I want one I can copy.

  • Is there a formula for 'day before' or 'prior date' without using the numbered date, like 'today minus 1 day' May 1, 2020 at 17:09
  • 1
    Welcome. Can you please share a sample sheet as mentioned here so as you can be easier helped? May 1, 2020 at 18:53
  • well, it's not letting me share a screenshot...and I can't publicly share a sheet May 1, 2020 at 19:30
  • 1
    "...and I can't publicly share a sheet". Why not?
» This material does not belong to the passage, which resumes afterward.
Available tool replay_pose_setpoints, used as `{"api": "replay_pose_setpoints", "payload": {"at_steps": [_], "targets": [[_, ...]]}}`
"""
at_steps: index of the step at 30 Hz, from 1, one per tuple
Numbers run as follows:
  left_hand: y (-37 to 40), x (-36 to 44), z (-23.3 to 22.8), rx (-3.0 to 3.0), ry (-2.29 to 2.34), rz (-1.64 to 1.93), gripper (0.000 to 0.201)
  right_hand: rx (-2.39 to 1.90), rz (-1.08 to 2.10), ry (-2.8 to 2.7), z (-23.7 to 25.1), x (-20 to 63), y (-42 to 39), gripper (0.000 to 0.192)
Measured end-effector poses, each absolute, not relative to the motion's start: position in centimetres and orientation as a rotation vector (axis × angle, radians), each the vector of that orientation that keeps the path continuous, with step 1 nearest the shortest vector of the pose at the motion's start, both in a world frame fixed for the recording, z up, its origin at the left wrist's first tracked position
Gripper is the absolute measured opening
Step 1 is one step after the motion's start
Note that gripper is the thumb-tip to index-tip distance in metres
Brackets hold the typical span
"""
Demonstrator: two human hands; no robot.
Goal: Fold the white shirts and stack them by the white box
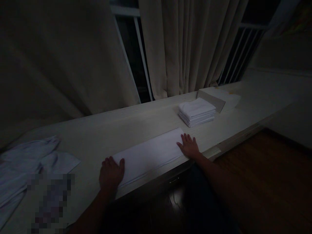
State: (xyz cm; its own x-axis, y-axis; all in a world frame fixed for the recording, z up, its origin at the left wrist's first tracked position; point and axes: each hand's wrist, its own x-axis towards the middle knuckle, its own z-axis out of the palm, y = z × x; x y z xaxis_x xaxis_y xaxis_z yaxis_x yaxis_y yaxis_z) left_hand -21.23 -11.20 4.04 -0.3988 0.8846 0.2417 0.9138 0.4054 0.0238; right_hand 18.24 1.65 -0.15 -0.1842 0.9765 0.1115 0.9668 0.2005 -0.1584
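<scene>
A white cloth (151, 152), folded into a long flat strip, lies along the front of the white ledge (97, 133). My left hand (110, 172) rests flat on the strip's left end, its fingers pointing away from me and the thumb apart. On the right end lies my right hand (188, 145), palm down with fingers spread. Neither hand grips the fabric. Just beyond my right hand sits a neat stack of folded white cloths (197, 112).
Crumpled white cloths (31, 162) lie at the left, near a pixelated patch. An open white box (216, 97) stands behind the stack. Beige curtains (182, 48) hang along the back edge, with window bars (141, 55) between them. Wooden floor (268, 182) shows at the lower right.
</scene>
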Motion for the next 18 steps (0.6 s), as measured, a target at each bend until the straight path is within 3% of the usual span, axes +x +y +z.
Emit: {"api": "replay_pose_setpoints", "payload": {"at_steps": [10, 18], "targets": [[-11.9, -20.8, 3.9, -1.535, -2.325, -0.176, 0.077, -1.884, 0.089, -2.269, 0.4, 18.1, 1.3, 0.08], [-7.8, -16.2, 3.4, -2.032, -2.01, -0.133, 0.066, -1.889, 0.115, -2.261, 0.1, 17.8, 1.4, 0.078]]}}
Just create a new test sheet and not the actual one. Why can't you do that? May 1, 2020 at 19:37

1 Answer 1


You might be looking for some modification to the =INDIRECT() function. This lets you reference a cell by sort of "spelling out" a reference string like 29th!C2. I'll walk through how you'd build such a formula, sticking to your =C2-'29th'!C2 example.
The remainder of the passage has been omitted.